Apache Losing Ground Against IIS on the Web
August 13, 2007 Timothy Prickett Morgan
When you are the dominant supplier of server operating systems in the world, as Microsoft has become in the past decade, you can bide your time on the Web server front, taking small bites of market share from open source and other alternatives, counting on the weight of OS market share and tight integration of the Web server with the OS to propel your own Web server to new heights.
This is what Microsoft has done, and the strategy has worked, if the latest market share statistics from Netcraft are any guide.
According to the August 2007 Web Server Survey, which polled the operating system in use by just under 128 million domains on the Internet, Microsoft’s Internet Information Server, or IIS, which is the integrated Web server that comes with the Windows operating system, has once again gained share–at least in terms of domain count. According to Netcraft, its survey pool grew by 2.3 million domains from July and August, and the count for IIS grew by 2.6 million sites, to reach 43.9 million sites. That is an increase of 1.4 percent domain name share among all Web servers reached by Netcraft in its survey, and it gives Microsoft’s IIS a 34.3 percent share of the aggregate Web server installed base as reckoned by domain count.
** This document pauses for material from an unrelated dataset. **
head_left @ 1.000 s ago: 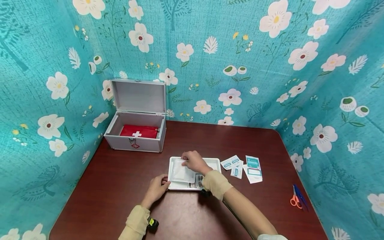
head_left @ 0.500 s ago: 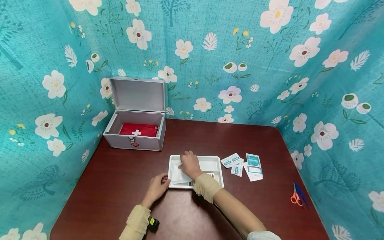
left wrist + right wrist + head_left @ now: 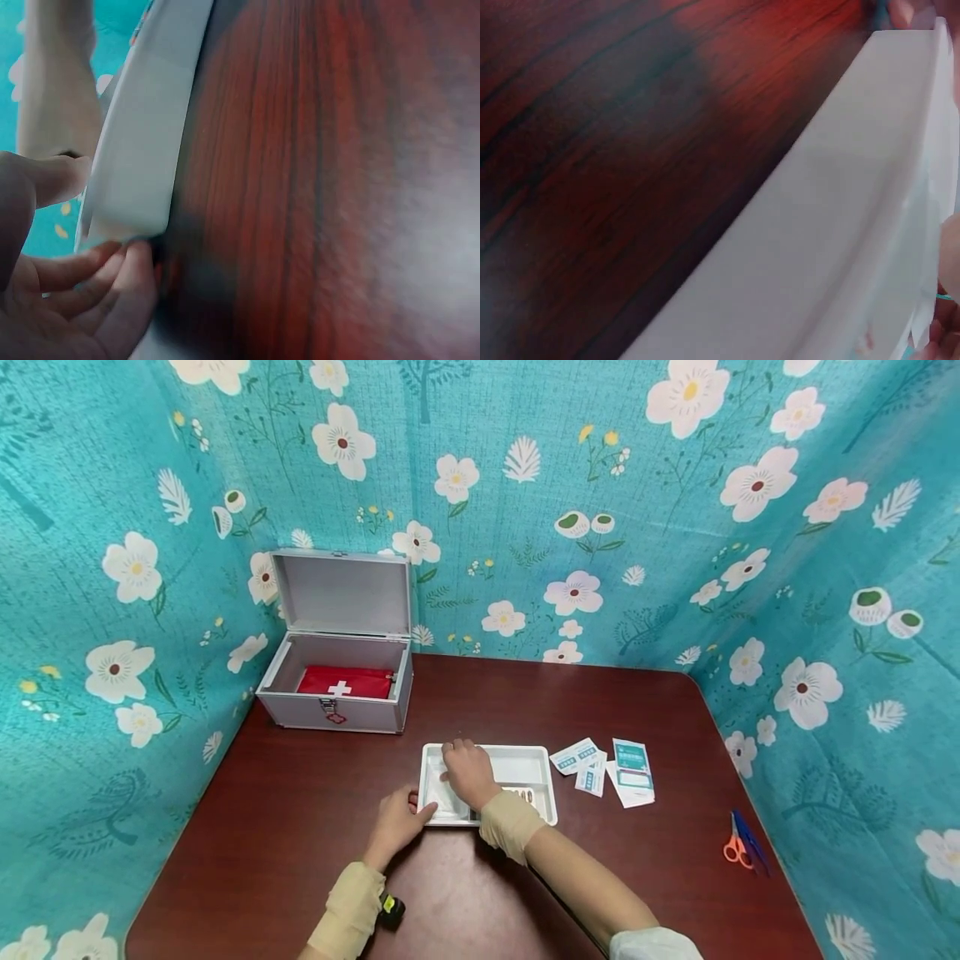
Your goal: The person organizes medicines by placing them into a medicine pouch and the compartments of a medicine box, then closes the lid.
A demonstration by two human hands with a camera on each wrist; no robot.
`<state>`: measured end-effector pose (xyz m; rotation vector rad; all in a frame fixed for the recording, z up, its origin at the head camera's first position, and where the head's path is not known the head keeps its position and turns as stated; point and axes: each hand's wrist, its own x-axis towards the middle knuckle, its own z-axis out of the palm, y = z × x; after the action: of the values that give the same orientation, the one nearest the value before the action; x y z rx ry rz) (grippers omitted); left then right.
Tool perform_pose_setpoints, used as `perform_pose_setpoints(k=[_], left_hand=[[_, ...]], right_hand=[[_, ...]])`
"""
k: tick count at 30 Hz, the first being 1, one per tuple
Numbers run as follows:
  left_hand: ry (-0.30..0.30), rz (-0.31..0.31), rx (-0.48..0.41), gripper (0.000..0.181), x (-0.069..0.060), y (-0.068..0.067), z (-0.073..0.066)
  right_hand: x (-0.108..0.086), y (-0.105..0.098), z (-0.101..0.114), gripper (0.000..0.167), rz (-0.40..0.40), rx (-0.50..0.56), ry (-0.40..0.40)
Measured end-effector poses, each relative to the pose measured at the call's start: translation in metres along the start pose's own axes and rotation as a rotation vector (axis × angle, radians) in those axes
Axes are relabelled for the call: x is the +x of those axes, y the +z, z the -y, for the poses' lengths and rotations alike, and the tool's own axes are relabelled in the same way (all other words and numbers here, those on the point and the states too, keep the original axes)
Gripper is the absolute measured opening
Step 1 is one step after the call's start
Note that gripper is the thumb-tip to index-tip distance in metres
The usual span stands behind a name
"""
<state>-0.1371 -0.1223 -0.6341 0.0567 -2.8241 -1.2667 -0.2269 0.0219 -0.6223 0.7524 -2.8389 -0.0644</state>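
Observation:
A white compartmented tray (image 3: 521, 765) lies on the table in the head view. My left hand (image 3: 397, 823) grips its near left corner, the thumb at the rim and the fingers curled against the outer wall (image 3: 142, 127), as the left wrist view shows. My right hand (image 3: 470, 774) reaches over the left part of the tray and holds a flat, whitish, translucent packet (image 3: 448, 803) down inside it. Right fingers (image 3: 950, 259) show only at the edge of the right wrist view, so their hold is partly hidden. A blister pack of capsules (image 3: 521, 794) sits in the near compartment, partly behind the right wrist.
An open silver case (image 3: 341, 714) with a red first-aid pouch (image 3: 345, 682) stands at back left. Right of the tray lie small white-and-blue sachets (image 3: 579, 758) and a green-and-white packet (image 3: 632, 768). Orange-handled scissors (image 3: 737, 850) and blue tweezers (image 3: 752, 843) lie far right.
My right hand has moved slightly left and lowered the packet into the tray's left part. The left hand stays at the corner, its thumb shifted slightly onto the rim.

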Motion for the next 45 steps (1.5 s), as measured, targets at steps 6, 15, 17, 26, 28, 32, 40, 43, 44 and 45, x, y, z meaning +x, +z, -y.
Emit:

The Apache Web server, which runs on a variety of platforms (including the AS/400, iSeries, and System i servers) but which is the dominant Web server on Unix and Linux servers, saw its share of the domain count slip by nearly 2 percent, to 65.2 million domains, giving it 50.9 percent of the base of domains.
Apache has been the dominant Web server since the March 1996 Netcraft survey, which is when most of the corporations in the world did not even know about the World Wide Web and did not yet have a presence on it. The open source Apache Web server peaked in terms of domain count in Netcraft’s November 2005 survey, when it accounted for 71 percent of the domains out there on the Internet. At the same time that Apache went into decline, IIS had a sharp jump in domain count, rising to about a third of domains in early 2006–a level it hit after a similar rise in IIS penetration in 2001 and 2002, which was followed by a gradual decline and yet another ascendance of Apache.
Not surprisingly, Google‘s homegrown Web server supports 5.7 million domains, and has a 4.4 percent share of all the domains on the Internet. Sun Microsystems, Zeus Technology, and an open source Web server called lighttpd all have a few bits of share across those 129 million domains.
The most interesting aspect of the Netcraft survey is what happens when you shake out the inactive domains from the Web server polling data. A little less than half of those domains in the Netcraft poll are active sites. Among active domains, Apache’s lead over IIS is small and continues to shrink. Apache is on 28.5 million sites, giving it a 48.2 percent share of active domains, while IIS is on 21.3 million domains, a 36.2 percent share. Google has 8.2 percent of active domains, and Sun, Zeus, and the lighttpd Web server have even smaller shares than they do in the larger domain pool.
The analysts at Netcraft say that if current trends persist, IIS could catch and maybe even surpass Apache in 2008. Then again, if you look at the data from 2000 through 2002, you would have guessed this would have happened in May 2003 or so–and it didn’t. Microsoft’s acquisitions of HotMail made a big difference in share stats for IIS, as does its BCentral service for businesses. Then again, if Microsoft makes a big acquisition–say it buys Yahoo–then tens of millions of domains could change hands and radically alter the Web domain landscape.